__EXERCISE GOAL__
The entire listing is to be repeated verbatim.

_ _ _ _ _ _ _

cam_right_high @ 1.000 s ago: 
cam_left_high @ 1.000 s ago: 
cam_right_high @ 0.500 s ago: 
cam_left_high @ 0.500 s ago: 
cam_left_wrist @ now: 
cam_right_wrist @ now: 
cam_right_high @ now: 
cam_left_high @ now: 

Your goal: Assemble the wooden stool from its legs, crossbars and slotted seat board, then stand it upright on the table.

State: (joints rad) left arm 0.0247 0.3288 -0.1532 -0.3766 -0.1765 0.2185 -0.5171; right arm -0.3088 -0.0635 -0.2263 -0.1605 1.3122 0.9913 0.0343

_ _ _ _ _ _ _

__TASK OUTPUT__
cam_right_high @ 1.000 s ago: 
cam_left_high @ 1.000 s ago: 
cam_right_high @ 0.500 s ago: 
cam_left_high @ 0.500 s ago: 
cam_left_wrist @ now: 
cam_right_wrist @ now: 
cam_right_high @ now: 
cam_left_high @ now: 

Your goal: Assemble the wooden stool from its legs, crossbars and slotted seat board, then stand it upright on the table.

State: (joints rad) left arm 0.0247 0.3288 -0.1532 -0.3766 -0.1765 0.2185 -0.5171; right arm -0.3088 -0.0635 -0.2263 -0.1605 1.3122 0.9913 0.0343

No more output will be produced.